I thought I might give a little info on Indonesia. If I find it confusing, and I am here, you might need a little background. The reason I find it confusing is that some of the islands to the east of us are Indonesia, (we see Indonesia from our balcony on a clear day) but east of us are islands of Malaysia. But Malaysia is to the north of us. Okay, the islands to the east, some belong to Indonesia, some to Malaysia. I was in Kuching, Borneo, and that was Malaysia. Bali, known to most, is Indonesia. We were just to the east of Bali, flew in to Bali and then island hopped to Lombok, and by boat island hopped to Gili Trawangan. Indonesia.

Indonesia is an archipelago of 17, 000 islands, population 238 million. The capitol is Jakarta (which I will be flying in to next week!!!) The Dutch held Singapore, Sukarno took over in 1945, and Suharto in 1965. In 1998, Sukarno was unseated, and an election was held. Indonesia is rich in natural resources, and yet has extreme poverty. It rates 2nd highest country in the world in biodiversity. It is mostly Muslim.

As we drove from the airport, we could hear the call to worship in any and every small gathering of homes. The voices of these men who sing the call to worship, they are good. It is really a beautiful sound.

On our boat ride over to our hotel, the driver (captain?) had no lights on his boat, but he did have a small flashlight in his mouth. Until we hit a really big wave, and it was knocked out of his mouth (as we were knocked out of our seats) and full speed ahead, he bent down, in total darkness to find the flashlight. Certainly regained my confidence when he had it back in his mouth!

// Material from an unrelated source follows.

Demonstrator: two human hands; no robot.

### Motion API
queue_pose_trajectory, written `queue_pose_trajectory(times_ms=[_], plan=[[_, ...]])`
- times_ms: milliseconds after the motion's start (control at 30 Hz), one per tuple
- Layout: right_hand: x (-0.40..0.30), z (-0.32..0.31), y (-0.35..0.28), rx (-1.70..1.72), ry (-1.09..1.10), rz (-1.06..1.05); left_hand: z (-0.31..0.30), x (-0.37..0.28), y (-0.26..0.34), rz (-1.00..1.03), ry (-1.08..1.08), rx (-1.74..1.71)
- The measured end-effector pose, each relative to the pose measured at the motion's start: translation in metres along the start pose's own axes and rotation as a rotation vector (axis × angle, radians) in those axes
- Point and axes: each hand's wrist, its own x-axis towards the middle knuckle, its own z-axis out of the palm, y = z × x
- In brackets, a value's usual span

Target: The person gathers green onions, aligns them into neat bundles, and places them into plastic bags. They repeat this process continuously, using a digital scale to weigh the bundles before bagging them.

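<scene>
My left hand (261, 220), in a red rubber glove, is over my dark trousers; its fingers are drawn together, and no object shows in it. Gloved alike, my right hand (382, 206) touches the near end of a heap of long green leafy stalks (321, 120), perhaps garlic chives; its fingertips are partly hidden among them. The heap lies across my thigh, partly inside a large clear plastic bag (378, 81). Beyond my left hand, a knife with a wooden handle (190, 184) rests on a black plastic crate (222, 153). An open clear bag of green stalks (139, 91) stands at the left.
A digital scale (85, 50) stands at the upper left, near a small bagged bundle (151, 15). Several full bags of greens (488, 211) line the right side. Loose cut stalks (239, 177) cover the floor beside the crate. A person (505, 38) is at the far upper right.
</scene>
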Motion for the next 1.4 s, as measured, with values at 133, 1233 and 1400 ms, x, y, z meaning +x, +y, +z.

The waves were huge, and we arrived to a floating dock, in the dark. It was a precarious walk to solid land, suitcase in hand, rolling up and down on the moving dock.

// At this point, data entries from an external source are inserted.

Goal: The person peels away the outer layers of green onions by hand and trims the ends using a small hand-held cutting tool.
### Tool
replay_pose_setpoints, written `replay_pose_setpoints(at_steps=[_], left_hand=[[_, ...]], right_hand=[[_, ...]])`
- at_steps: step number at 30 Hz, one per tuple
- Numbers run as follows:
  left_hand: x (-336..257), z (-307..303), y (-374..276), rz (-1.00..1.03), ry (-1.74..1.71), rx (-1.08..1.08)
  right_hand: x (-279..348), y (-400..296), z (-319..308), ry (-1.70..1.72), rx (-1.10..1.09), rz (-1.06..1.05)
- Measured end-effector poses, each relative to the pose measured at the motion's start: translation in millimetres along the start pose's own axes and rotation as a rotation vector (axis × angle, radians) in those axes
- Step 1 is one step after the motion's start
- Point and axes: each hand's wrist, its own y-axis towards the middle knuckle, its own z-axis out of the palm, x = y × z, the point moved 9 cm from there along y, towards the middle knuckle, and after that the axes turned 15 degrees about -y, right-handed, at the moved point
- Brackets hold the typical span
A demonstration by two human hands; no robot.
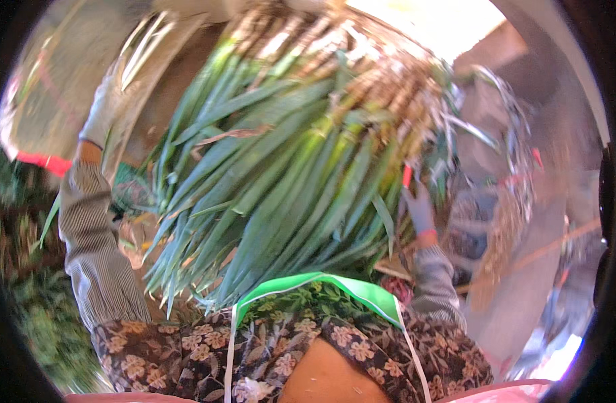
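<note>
My left hand (98, 111), in a pale glove, reaches out at the far left. Several white leek or green onion stalks (146, 48) stick out beyond its fingers, and a green leaf hangs below the wrist. In front of me lies a large heap of long green onions or leeks (282, 151), their brown, rooty ends pointing away and their green leaves towards me. At the right side of that heap is my gloved right hand (421, 206), closed around a small tool with a red part (407, 176). The tool's kind is unclear.
A green-edged apron (323, 282) hangs close in front of my chest. Dry strands of plant waste (504, 237) lie at the right. Green foliage (50, 312) shows at the lower left, and a red strip (45, 162) lies beside my left forearm.
</note>
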Motion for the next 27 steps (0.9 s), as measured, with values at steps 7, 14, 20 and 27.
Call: replay_pose_setpoints(at_steps=[7, 14, 20, 27], left_hand=[[-278.9, 135.8, -80.2, 0.374, -0.550, 0.458], [-377.8, 270.7, -133.5, 0.322, -0.325, 0.526], [-477.9, 331.0, -187.2, 0.355, -0.221, 0.441], [-510.6, 396.5, -152.8, 0.052, -0.950, 0.496]], right_hand=[[-18.7, -20.7, 24.1, -0.143, -0.055, 0.208], [-42.4, 2.5, 11.0, -0.084, -0.181, 0.178], [-20.8, -46.1, -52.4, 0.661, -0.034, 0.331], [-30.7, -86.4, -98.0, 0.227, -0.102, 0.103]])
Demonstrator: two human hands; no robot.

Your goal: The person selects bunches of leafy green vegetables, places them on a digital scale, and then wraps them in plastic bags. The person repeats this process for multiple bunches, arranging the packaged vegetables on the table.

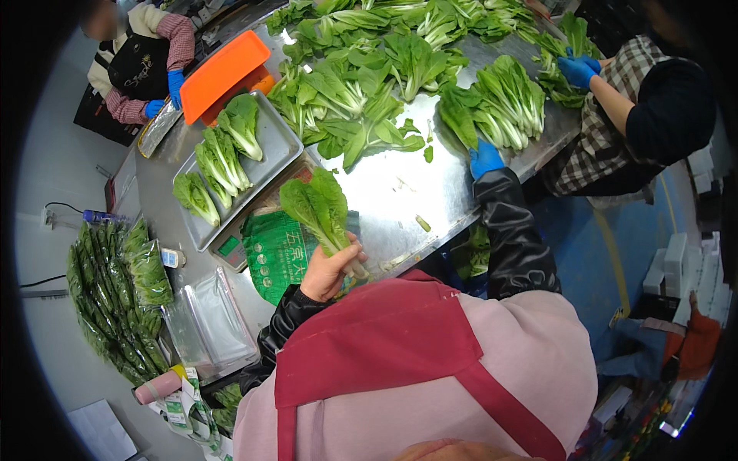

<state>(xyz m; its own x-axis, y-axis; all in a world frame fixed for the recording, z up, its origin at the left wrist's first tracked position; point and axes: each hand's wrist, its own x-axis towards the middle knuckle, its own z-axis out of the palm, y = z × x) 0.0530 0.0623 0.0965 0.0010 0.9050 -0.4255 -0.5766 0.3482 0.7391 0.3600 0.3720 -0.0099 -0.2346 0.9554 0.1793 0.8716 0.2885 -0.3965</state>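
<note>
My bare left hand (331, 266) grips a head of leafy greens (316, 207) by its pale stem end, leaves pointing away from me. Below it lies a green printed plastic bag (277, 248) beside a digital scale (233, 249). On the steel table (398, 190), my right hand (486, 159), in a blue glove, is closed around the stem end of another green (460, 115). That one lies against a row of white-stemmed heads (510, 104). A metal tray (282, 147) on the scale carries several heads (222, 158).
A loose heap of greens (357, 86) covers the far table. An orange crate (228, 72) stands behind the tray. Bagged greens (109, 294) and clear plastic bags (213, 317) lie at left. Co-workers in blue gloves stand far left (141, 63) and at right (622, 115).
</note>
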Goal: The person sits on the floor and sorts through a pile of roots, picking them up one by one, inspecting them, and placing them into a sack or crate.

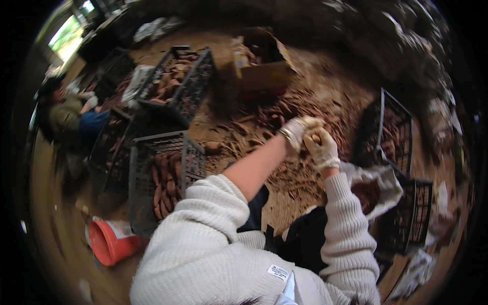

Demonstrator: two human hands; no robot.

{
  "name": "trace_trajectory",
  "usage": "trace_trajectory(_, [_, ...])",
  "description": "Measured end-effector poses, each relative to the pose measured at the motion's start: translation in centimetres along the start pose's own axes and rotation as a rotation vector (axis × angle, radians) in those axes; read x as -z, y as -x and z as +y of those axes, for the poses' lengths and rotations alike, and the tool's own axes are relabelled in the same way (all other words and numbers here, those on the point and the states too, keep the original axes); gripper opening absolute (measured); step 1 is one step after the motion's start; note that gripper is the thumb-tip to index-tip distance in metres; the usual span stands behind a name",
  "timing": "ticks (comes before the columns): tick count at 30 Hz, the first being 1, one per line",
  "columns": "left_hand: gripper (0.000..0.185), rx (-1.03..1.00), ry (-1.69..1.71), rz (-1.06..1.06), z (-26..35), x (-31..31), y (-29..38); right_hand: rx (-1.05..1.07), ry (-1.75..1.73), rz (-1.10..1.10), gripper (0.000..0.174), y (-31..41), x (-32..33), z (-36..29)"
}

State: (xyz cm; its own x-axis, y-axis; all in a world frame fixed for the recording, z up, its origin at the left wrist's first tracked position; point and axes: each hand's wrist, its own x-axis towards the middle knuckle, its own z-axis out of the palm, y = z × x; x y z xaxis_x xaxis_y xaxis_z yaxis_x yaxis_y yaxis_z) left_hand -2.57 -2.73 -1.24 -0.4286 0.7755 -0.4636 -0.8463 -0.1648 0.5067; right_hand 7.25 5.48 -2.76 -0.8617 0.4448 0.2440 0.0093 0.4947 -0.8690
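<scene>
Both hands wear pale work gloves and meet above a loose heap of sweet potatoes (282,108) on the floor. My left hand (299,131) reaches in from the left, its fingers bent against the other hand; what they hold, if anything, is hidden. My right hand (321,146) has its fingers curled around a small tan piece, perhaps of a sweet potato (316,138). Left of the heap, a black plastic crate (185,143) contains larger sweet potatoes in rows. An open white sack (389,187) with reddish-brown contents stands near my right forearm.
Another filled crate (198,82) and an open cardboard box (267,74) stand farther off. An orange-red bucket (114,244) lies tipped at lower left. A gloved co-worker (66,114) sits at far left beside more crates. On the right are further crates (411,152).
</scene>
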Motion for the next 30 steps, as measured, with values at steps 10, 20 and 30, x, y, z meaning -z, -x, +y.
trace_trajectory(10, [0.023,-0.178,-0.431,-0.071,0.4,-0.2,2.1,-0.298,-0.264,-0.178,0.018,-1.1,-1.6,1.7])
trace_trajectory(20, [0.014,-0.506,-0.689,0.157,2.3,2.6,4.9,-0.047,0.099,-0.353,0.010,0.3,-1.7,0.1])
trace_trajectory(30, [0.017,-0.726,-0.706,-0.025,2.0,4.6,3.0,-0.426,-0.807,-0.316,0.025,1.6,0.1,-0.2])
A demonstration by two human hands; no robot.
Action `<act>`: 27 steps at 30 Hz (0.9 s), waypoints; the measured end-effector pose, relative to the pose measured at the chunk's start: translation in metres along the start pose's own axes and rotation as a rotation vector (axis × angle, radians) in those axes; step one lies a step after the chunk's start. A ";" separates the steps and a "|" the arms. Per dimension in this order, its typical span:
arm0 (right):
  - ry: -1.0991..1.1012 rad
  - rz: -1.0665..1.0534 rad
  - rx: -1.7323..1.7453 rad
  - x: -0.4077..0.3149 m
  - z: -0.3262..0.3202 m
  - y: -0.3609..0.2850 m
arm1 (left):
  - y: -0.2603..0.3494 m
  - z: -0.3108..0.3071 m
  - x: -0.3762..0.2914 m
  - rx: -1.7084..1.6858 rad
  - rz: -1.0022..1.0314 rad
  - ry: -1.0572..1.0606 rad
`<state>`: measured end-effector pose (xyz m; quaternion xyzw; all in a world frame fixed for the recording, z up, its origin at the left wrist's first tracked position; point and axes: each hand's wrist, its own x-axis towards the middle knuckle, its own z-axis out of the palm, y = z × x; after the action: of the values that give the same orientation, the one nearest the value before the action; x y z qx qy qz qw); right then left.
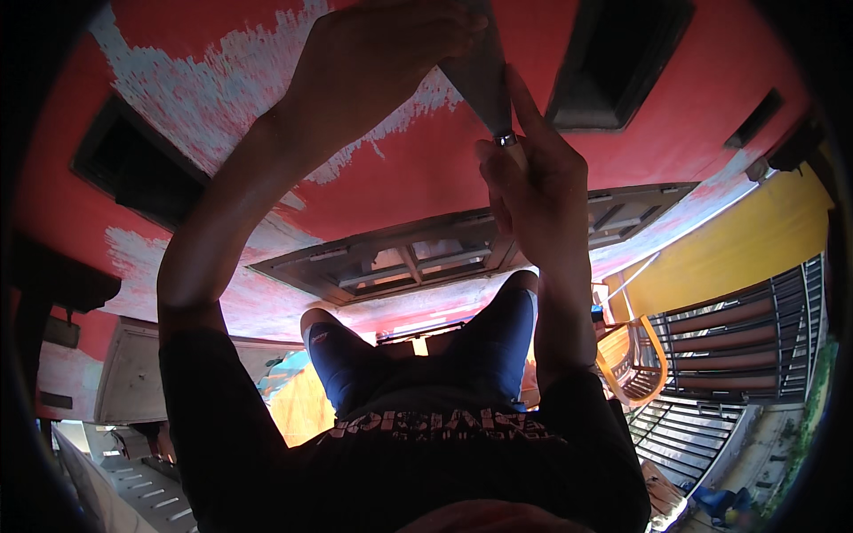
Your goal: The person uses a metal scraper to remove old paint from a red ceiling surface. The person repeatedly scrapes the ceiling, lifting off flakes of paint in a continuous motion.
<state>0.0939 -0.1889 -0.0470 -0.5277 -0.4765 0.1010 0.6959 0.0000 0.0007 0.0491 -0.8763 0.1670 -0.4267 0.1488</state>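
A putty knife with a metal blade [485, 86], a shiny ferrule and a light handle stands out before a red painted wall [413, 163]. My right hand [543, 180] grips its handle, the index finger stretched along the blade's edge. At the top of the view, my left hand [393, 46] reaches across, its fingertips over the upper part of the blade. Shadow and the picture's rim hide what else the left fingers may hold. Rough pale patches [180, 86] spread over the red paint, behind and beside my left forearm.
Dark framed recesses [613, 60] open in the wall on both sides. Below the hands is a wooden window frame [413, 260] with panes. A wooden chair [650, 360] and a dark metal railing [726, 333] stand at the right, beside a yellow wall [740, 246]. A grey cabinet [130, 373] is at left.
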 end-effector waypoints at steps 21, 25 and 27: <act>-0.048 0.092 0.021 -0.004 -0.015 0.006 | 0.001 0.019 -0.011 0.056 0.011 0.021; -0.065 0.129 0.016 -0.028 -0.008 0.034 | 0.026 0.028 -0.035 0.021 0.010 -0.029; -0.071 0.121 -0.021 -0.035 -0.008 0.047 | 0.031 0.035 -0.042 0.010 -0.028 0.006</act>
<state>0.0984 -0.1966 -0.1052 -0.5591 -0.4691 0.1566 0.6655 -0.0015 -0.0060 -0.0130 -0.8764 0.1531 -0.4324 0.1469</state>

The hotel was great, beautiful grounds, spectacular beach, outdoor shower, working aircon ( I say that because it was stinking hot) and on the edge of a strip of restaurants, bars, and souvenir chutchka shops.
We went on a dive, or Tim dove (dived?), I snorkelled. His dive was good, my experience was awful. They let me in in big waves, to snorkel, by myself, in the ocean. Then they TOOK OFF! I was not happy. I was not comfortable. So I snorkelled over to the nearest boat, swam up the outrigger of the boat, and asked them where my boat was. It was a ways away. Me, without my glasses, it was the blue one further away. So I snorkelled over to the blue boat, got out, and pouted. I was furious I had been left alone, no buddy, ("never swim alone") in the G.D. OCEAN. When I got back to land, I told the diver master how I felt, and he said, "Well, did you ask for a guide?" ???  No. When ever have I had to ask for a guide when I have paid to go snorkelling. He did not charge me.

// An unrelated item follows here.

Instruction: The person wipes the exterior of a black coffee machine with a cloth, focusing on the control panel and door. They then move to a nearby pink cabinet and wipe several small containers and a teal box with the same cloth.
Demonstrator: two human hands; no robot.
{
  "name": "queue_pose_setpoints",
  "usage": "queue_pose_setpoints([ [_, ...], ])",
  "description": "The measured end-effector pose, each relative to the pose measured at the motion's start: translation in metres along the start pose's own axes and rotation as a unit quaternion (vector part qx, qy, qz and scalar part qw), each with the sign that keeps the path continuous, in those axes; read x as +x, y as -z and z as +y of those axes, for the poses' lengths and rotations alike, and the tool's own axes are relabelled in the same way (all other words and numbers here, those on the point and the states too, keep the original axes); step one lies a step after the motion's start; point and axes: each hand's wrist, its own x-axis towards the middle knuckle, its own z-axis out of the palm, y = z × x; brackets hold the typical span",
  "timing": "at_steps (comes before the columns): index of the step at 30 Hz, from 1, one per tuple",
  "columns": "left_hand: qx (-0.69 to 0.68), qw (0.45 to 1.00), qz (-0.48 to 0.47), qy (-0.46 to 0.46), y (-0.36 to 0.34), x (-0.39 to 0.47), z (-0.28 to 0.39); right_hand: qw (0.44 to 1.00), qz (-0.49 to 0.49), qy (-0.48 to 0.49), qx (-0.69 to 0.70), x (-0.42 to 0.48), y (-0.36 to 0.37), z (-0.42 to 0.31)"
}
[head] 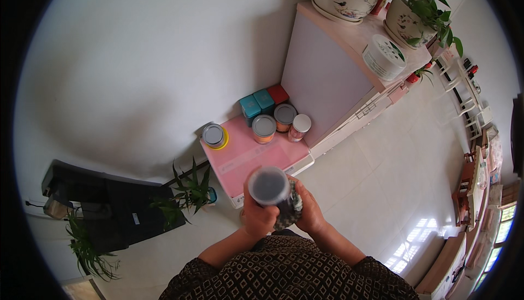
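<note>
Close in front of my body, my left hand (258,217) grips a round container with a grey, partly see-through lid (268,185). My right hand (309,209) holds a crumpled patterned cloth (290,214) against the container's side. Beyond them is a low pink-topped surface (239,163) with a white edge. Two grey-lidded cans (264,130) (285,115) and a white-capped jar (301,124) stand together on it. Another grey-lidded can with a yellow base rim (214,135) sits at its left corner.
Teal tins (256,103) and a red tin (278,93) stand against the wall. A cabinet (327,66) on the right carries potted plants (411,21) and a white tub (385,57). Left are leafy plants (194,189) and a black box-like object (123,210).
</note>
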Motion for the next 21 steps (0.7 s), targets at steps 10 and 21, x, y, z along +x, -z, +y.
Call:
queue_pose_setpoints([
  [10,0.197,0.936,-0.237,-0.168,0.007,0.017,0.000,0.950,0.014,0.092,-0.298,0.003,0.036,0.012],
  [21,0.300,0.913,-0.277,0.013,-0.003,0.012,0.003,0.838,-0.034,0.275,-0.471,-0.016,0.029,-0.045],
])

The next day I  went snorkelling with a different company. There was a family from Australia. A mom, a dad, and 3 year old. It was big water. Waves higher than the side of the boat. When we were in the trough, you could see nothing but the wave coming. It was awesome. These boats they use ply the water beautifully. Basically  a big dugout with outriggers on the sides. The little girl was trying snorkelling. But she just wasn't ready for the equipment. So there she was sitting on her mother's back, Mom snorkelling, she revelling in the huge waves. It made me think of the wonderful Australian movie, The Whale Rider. We were in mighty big water. And did I say, out in the middle of the ocean? I did see wonderful fish, and a turtle. It is so special seeing a turtle. Way down, they are supposed to be breathing oxygen, what are they doing way down there?



Jane, very happy to be ON the boat after the swim alone. Tim in his cute little diving suit



A lot of fire wood to be carried by this poor chap


Don't you love the island mentality?




A coral tree. And I thought that hard coral I saw was dead. It is alive and growing on trees



A typical boat, outriggers, narrow body, wonderful in the big seas.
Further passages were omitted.